[What the task asks]:
An exact, complete printout of the listing is wanted, minus its images.
- - - - - - -
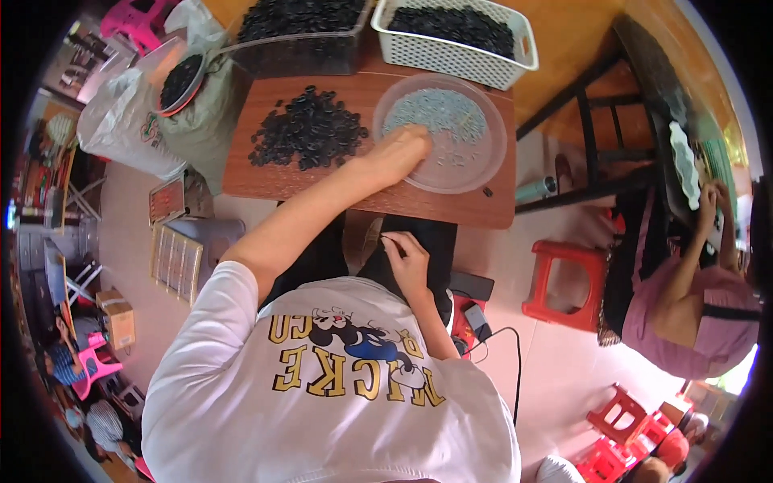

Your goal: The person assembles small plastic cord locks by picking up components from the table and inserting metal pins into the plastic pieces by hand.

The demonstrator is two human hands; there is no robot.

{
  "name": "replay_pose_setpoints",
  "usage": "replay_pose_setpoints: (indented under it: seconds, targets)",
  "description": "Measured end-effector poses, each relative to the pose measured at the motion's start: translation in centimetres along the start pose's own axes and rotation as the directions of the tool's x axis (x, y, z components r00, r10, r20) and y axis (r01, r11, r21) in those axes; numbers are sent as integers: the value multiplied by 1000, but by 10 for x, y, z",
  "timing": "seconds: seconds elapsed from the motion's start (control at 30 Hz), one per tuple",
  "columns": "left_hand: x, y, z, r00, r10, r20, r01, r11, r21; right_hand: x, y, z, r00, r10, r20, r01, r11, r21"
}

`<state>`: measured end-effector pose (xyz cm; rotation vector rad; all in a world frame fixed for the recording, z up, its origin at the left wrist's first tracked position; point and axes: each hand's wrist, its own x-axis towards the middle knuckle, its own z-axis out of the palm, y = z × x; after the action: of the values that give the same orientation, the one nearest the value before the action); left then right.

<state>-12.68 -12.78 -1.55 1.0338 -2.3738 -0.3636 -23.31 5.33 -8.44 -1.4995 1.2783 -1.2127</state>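
Two bare hands, well apart from each other. Left hand [398,154]: stretched over the brown wood-grain tabletop [370,205], fingers bent down into a shallow, round, translucent plastic dish [475,179]. Fingertips partly hidden from where I stand; cannot tell whether they grip anything. Around and beyond that hand: small silvery-blue pieces [439,109] inside the dish, thickest on its far side, sparser to the hand's right.

Right hand [411,256]: nearer the body, over dark trousers [403,229], just short of the table's near edge. Thumb and fingers curl toward one another; cannot tell whether something tiny sits between them.

Left of the left hand: a loose heap of flat, black, oval pieces [310,129], directly on the wood, its edge near the dish. One lone dark piece [488,192] lies to the right of both hands, just beside the dish.

Beyond the left hand, at the table's far edge: a clear plastic bin [298,63] and a white perforated plastic basket [447,64], both heaped with more black pieces. Farther left, a bulging grey-green sack [201,137].

Right of the right hand, well apart: a red plastic stool [592,282]. Past it, a co-worker in a mauve top [684,314], one hand near a white, wavy-edged strip [684,165].
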Motion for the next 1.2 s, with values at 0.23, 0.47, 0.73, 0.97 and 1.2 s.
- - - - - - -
[Answer box]:
Your goal: The person assembles small plastic cord locks by picking up components from the table and inserting metal pins into the plastic pieces by hand.

The demonstrator is two human hands; there is no robot.

{
  "name": "replay_pose_setpoints",
  "usage": "replay_pose_setpoints: (indented under it: seconds, targets)",
  "description": "Measured end-effector poses, each relative to the pose measured at the motion's start: translation in centimetres along the start pose's own axes and rotation as the directions of the tool's x axis (x, y, z components r00, r10, r20) and y axis (r01, r11, r21) in those axes; numbers are sent as integers: the value multiplied by 1000, but by 10 for x, y, z",
  "timing": "seconds: seconds elapsed from the motion's start (control at 30 Hz), one per tuple",
  "columns": "left_hand: x, y, z, r00, r10, r20, r01, r11, r21; right_hand: x, y, z, r00, r10, r20, r01, r11, r21"
}

`<state>`: measured end-effector pose (xyz cm; rotation vector rad; all in a world frame fixed for the recording, z up, its origin at the left wrist's first tracked position; point and axes: each hand's wrist, its own x-axis towards the middle knuckle, its own z-axis out of the palm, y = z × x; after the action: of the values that give the same orientation, the one nearest the value before the action); left then right.

<state>-12.68 -12.78 -1.55 1.0338 -2.3738 -0.3636 -23.31 5.33 -8.44 -1.4995 1.2783 -1.2127</state>
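Two bare hands, well apart from each other. Left hand [398,154]: stretched over the brown wood-grain tabletop [370,205], fingers bent down into a shallow, round, translucent plastic dish [475,179]. Fingertips partly hidden from where I stand; cannot tell whether they grip anything. Around and beyond that hand: small silvery-blue pieces [439,109] inside the dish, thickest on its far side, sparser to the hand's right.

Right hand [411,256]: nearer the body, over dark trousers [403,229], just short of the table's near edge. Thumb and fingers curl toward one another; cannot tell whether something tiny sits between them.

Left of the left hand: a loose heap of flat, black, oval pieces [310,129], directly on the wood, its edge near the dish. One lone dark piece [488,192] lies to the right of both hands, just beside the dish.

Beyond the left hand, at the table's far edge: a clear plastic bin [298,63] and a white perforated plastic basket [447,64], both heaped with more black pieces. Farther left, a bulging grey-green sack [201,137].

Right of the right hand, well apart: a red plastic stool [592,282]. Past it, a co-worker in a mauve top [684,314], one hand near a white, wavy-edged strip [684,165].
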Motion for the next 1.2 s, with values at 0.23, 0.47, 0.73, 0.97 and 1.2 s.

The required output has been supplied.